Cancer epidemiologist Geoffrey Kabat, who has also investigated the link between sugar and colorectal cancer, summed up the key issue in an email:
Researchers, who are very savvy at navigating the shoals of publishing, are good at acknowledging the limitations and noting that an observational study cannot provide proof of causation. But then they very often go ahead and speak about their results as if they provided strong evidence … The basic fact is that a doubling of the relative risk is a modest increase in risk.[1] So, in many instances, like this one, researchers get a lot of mileage out of what is a very modest result.
Inconsistent results
The contradictory evidence for a sugar-colon cancer link underscores Kabat's point. “[E]pidemiologic evidence on the role of SSBs in colorectal carcinogenesis remains inconclusive,” the authors of the new paper wrote, noting that at least 13 previous studies failed to find a link between the disease and consuming sugary drinks.
Other researchers have also reported “a lack of association between high intake of added sugar, high-glycemic-index and glycemic load diets and risk of colon cancer.” Some studies, meanwhile, have found that higher sugar intake may boost men's colon cancer risk, but not women's, while others have found that high-carbohydrate diets (that include sugary drinks) may have a protective effect for women.
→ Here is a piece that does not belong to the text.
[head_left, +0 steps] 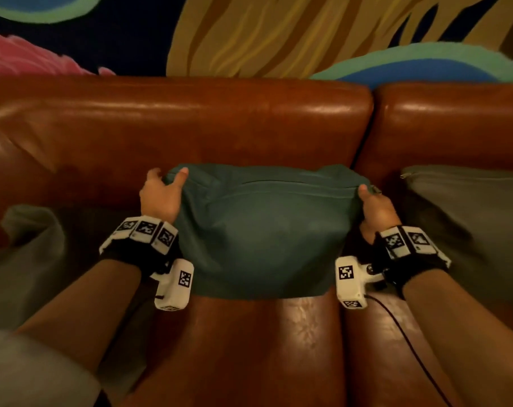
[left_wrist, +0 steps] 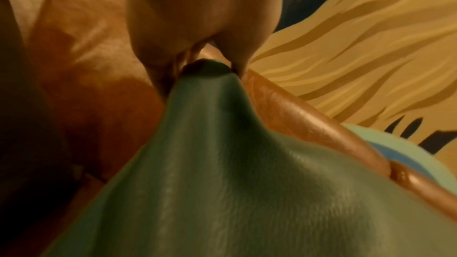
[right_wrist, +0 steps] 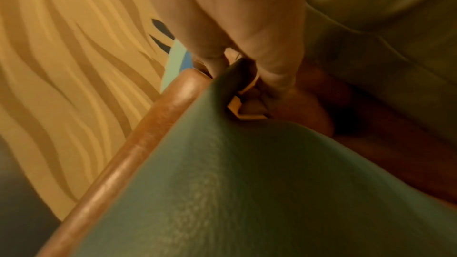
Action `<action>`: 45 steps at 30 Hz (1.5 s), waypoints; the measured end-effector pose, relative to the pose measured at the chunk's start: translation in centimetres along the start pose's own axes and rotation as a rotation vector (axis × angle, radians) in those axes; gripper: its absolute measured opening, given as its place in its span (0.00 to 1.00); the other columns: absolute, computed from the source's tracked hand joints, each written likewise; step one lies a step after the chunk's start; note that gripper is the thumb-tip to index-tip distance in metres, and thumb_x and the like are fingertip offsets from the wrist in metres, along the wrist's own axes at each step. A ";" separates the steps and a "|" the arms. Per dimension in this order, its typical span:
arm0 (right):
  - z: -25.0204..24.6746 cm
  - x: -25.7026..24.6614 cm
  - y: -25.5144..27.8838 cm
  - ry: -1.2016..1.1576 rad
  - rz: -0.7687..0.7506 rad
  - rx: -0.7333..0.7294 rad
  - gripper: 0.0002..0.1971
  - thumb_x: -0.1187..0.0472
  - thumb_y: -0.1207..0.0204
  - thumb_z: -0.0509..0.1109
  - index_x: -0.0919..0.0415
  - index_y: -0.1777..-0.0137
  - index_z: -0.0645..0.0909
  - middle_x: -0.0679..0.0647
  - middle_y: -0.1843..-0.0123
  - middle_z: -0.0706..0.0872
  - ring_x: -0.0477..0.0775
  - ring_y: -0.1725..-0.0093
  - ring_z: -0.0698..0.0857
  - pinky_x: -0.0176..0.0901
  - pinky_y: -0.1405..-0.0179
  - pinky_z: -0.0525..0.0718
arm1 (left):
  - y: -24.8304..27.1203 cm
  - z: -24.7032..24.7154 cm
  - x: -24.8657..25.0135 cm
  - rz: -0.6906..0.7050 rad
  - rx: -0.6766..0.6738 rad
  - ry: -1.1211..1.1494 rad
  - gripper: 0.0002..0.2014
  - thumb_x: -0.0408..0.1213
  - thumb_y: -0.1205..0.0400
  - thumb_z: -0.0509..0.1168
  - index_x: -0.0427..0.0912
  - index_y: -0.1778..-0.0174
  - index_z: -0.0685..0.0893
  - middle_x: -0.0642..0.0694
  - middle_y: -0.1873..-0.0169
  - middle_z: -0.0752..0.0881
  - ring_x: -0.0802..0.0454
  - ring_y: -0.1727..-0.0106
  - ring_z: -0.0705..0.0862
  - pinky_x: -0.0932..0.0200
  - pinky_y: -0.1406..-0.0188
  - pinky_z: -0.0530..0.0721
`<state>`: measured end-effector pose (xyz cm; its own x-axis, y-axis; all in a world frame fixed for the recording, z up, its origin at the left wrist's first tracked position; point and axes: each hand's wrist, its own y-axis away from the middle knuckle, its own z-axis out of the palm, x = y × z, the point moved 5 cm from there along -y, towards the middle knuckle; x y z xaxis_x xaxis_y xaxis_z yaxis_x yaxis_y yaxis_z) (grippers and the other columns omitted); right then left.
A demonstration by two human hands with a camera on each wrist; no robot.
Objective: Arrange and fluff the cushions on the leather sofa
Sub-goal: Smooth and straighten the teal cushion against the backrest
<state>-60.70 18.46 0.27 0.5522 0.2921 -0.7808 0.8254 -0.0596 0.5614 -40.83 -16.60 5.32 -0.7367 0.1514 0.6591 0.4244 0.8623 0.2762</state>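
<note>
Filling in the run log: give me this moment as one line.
left hand: grips teal cushion top-left corner | right hand: grips top-right corner | cushion: upright on leather sofa | grey cushions: either side

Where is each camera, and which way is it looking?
Head: looks down at the sofa; both forearms show, left hand and right hand gripping the teal cushion.
Left wrist: looks along the hand; fingers pinch a cushion corner.
Right wrist: looks along the hand at the other corner.
All share the teal cushion.

Both hands (head_left: 161,195) (head_left: 375,207) apparently clenched
</note>
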 end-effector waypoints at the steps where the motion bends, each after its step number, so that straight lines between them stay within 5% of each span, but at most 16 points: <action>1: -0.3 -0.5 0.3 -0.011 -0.035 0.018 0.25 0.52 0.15 0.65 0.65 0.23 0.74 0.64 0.27 0.80 0.65 0.29 0.81 0.51 0.29 0.77 | -0.2 -0.4 0.2 0.052 0.024 0.012 0.28 0.51 0.19 0.68 0.37 0.28 0.76 0.35 0.31 0.80 0.36 0.29 0.77 0.48 0.34 0.75; 3: -1.1 -1.5 1.4 -0.075 -0.119 0.012 0.19 0.57 0.17 0.69 0.69 0.32 0.80 0.65 0.36 0.86 0.63 0.38 0.87 0.56 0.35 0.84 | -0.2 -1.9 0.3 0.182 0.107 0.040 0.19 0.43 0.22 0.73 0.37 0.39 0.83 0.35 0.43 0.86 0.39 0.40 0.83 0.51 0.43 0.79; 5: -1.9 -2.2 2.8 -0.152 -0.188 -0.009 0.17 0.61 0.18 0.70 0.73 0.35 0.80 0.64 0.41 0.89 0.60 0.42 0.89 0.49 0.42 0.88 | -0.5 -3.7 -0.9 0.233 0.148 0.112 0.18 0.37 0.27 0.77 0.42 0.44 0.81 0.38 0.50 0.84 0.44 0.49 0.83 0.54 0.49 0.79; 10: -1.9 -1.0 3.5 -0.072 -0.179 0.029 0.10 0.59 0.19 0.72 0.66 0.47 0.85 0.62 0.47 0.89 0.58 0.47 0.89 0.43 0.51 0.86 | -2.0 -2.7 -5.2 -0.058 0.009 0.321 0.36 0.42 0.36 0.84 0.41 0.34 0.75 0.41 0.45 0.81 0.45 0.46 0.84 0.50 0.41 0.84; 14: -2.1 1.2 4.6 -0.319 -0.094 -0.070 0.18 0.51 0.17 0.67 0.58 0.32 0.82 0.49 0.41 0.90 0.45 0.43 0.88 0.37 0.48 0.82 | 0.6 -0.2 -5.9 -0.159 -0.175 0.783 0.12 0.36 0.20 0.69 0.42 0.41 0.83 0.47 0.43 0.88 0.51 0.37 0.85 0.59 0.42 0.82; 17: -2.1 3.2 6.3 -0.260 -0.112 -0.121 0.08 0.58 0.17 0.67 0.54 0.43 0.86 0.40 0.50 0.92 0.38 0.47 0.88 0.34 0.48 0.83 | 3.3 0.5 -6.2 0.068 -0.254 0.543 0.07 0.32 0.18 0.67 0.41 0.45 0.86 0.49 0.48 0.90 0.50 0.41 0.87 0.52 0.38 0.82; 20: -3.3 2.2 8.0 -0.104 -0.277 -0.040 0.02 0.62 0.22 0.73 0.57 0.56 0.86 0.39 0.67 0.91 0.34 0.64 0.88 0.26 0.63 0.85 | 4.3 -1.4 -5.6 0.299 -0.069 0.137 0.13 0.44 0.22 0.72 0.35 0.53 0.88 0.44 0.59 0.90 0.43 0.52 0.89 0.48 0.47 0.85; 23: -4.3 -0.3 7.8 -0.050 -0.394 0.043 0.08 0.62 0.24 0.76 0.59 0.62 0.81 0.38 0.75 0.87 0.32 0.74 0.84 0.24 0.73 0.80 | 4.2 -3.4 -3.9 0.387 0.036 0.153 0.14 0.50 0.26 0.76 0.43 0.55 0.88 0.52 0.62 0.88 0.55 0.59 0.86 0.57 0.51 0.82; 26: -3.0 -0.6 5.0 -0.070 -0.383 0.057 0.07 0.58 0.22 0.75 0.61 0.52 0.85 0.45 0.64 0.90 0.44 0.61 0.87 0.33 0.64 0.84 | 1.9 -2.5 -4.1 0.301 0.152 0.156 0.20 0.52 0.24 0.73 0.38 0.51 0.81 0.43 0.59 0.85 0.45 0.55 0.84 0.52 0.49 0.79; 30: -0.3 3.1 2.7 0.182 -0.247 -0.002 0.24 0.48 0.21 0.71 0.61 0.30 0.80 0.58 0.35 0.87 0.60 0.33 0.84 0.57 0.30 0.80 | 0.5 1.5 -6.1 0.041 -0.018 0.164 0.25 0.44 0.14 0.61 0.33 0.27 0.69 0.32 0.32 0.78 0.35 0.29 0.76 0.49 0.31 0.70; 32: -0.4 3.7 4.5 0.297 -0.329 0.123 0.26 0.53 0.16 0.66 0.61 0.21 0.71 0.61 0.22 0.77 0.61 0.22 0.74 0.52 0.19 0.68 | 3.0 1.8 -4.8 0.222 0.067 0.080 0.27 0.43 0.13 0.57 0.32 0.21 0.64 0.29 0.25 0.70 0.33 0.23 0.68 0.46 0.24 0.64; 34: 0.7 2.9 8.6 0.414 -0.605 0.252 0.30 0.55 0.13 0.61 0.63 0.14 0.58 0.60 0.13 0.61 0.59 0.13 0.56 0.48 0.15 0.51 | 7.6 2.6 -2.3 0.552 0.173 -0.124 0.28 0.44 0.13 0.53 0.34 0.19 0.62 0.29 0.20 0.64 0.32 0.19 0.62 0.40 0.21 0.58; 36: 5.4 3.1 12.9 0.670 -0.986 0.125 0.29 0.55 0.13 0.56 0.59 0.14 0.57 0.51 0.13 0.56 0.55 0.13 0.48 0.51 0.16 0.42 | 11.9 6.3 -0.9 0.847 0.034 -0.331 0.27 0.45 0.11 0.45 0.39 0.16 0.56 0.41 0.16 0.58 0.39 0.16 0.56 0.36 0.21 0.51; 38: 10.0 5.5 13.7 1.019 -1.166 -0.069 0.28 0.51 0.14 0.53 0.55 0.15 0.60 0.48 0.14 0.60 0.53 0.14 0.54 0.56 0.18 0.44 | 13.2 9.9 -1.4 0.989 -0.165 -0.505 0.26 0.48 0.10 0.39 0.45 0.15 0.53 0.47 0.16 0.59 0.46 0.15 0.54 0.34 0.20 0.50; 42: 8.2 5.9 6.9 1.298 -1.036 -0.054 0.30 0.40 0.14 0.46 0.49 0.15 0.62 0.50 0.15 0.67 0.56 0.17 0.67 0.59 0.20 0.57 | 6.5 10.1 -4.9 0.873 -0.202 -0.755 0.29 0.60 0.15 0.43 0.61 0.17 0.57 0.52 0.17 0.61 0.42 0.15 0.58 0.28 0.23 0.45; 45: 3.5 5.9 1.9 1.292 -0.803 0.021 0.31 0.37 0.16 0.32 0.43 0.14 0.43 0.42 0.12 0.47 0.51 0.12 0.52 0.62 0.15 0.49 | 2.5 8.4 -6.0 0.768 -0.136 -0.764 0.30 0.65 0.17 0.35 0.67 0.16 0.44 0.57 0.15 0.47 0.46 0.14 0.45 0.26 0.23 0.39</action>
<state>-55.41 16.68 -4.22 -0.4992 0.8613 -0.0943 0.8554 0.5072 0.1050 -39.75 -11.27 -3.78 -0.3627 0.9272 0.0936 0.9309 0.3559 0.0824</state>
This is no reason to start drinking Coke in hopes of avoiding colorectal cancer. The point is that the research on this question is wildly inconsistent. There is a plausible mechanism through which high sugar intake could cause colorectal cancer (at least in mice), but there's no way to know for certain yet.
All this is readily apparent if you read the Washington University paper. But, again, the subtleties, inconsistencies, and preliminary nature of the data are minimized by the time the public sees these results on Google News. Whether the subject is sugar, pesticides, electronic cigarettes, 5G or any number of other public health concerns, consumers are routinely told that small studies with crucial limitations reinforce ideas we already assume are true.
As long as this continues, we can't be shocked that people have a distorted understanding of so many science topics.
[1] See this article for a discussion of the difference between relative and absolute risk. Reporting the former without the latter can paint a misleading picture. For example, a hypothetical drug that reduces death rates from 0.002% to 0.001% reduces mortality by 50%.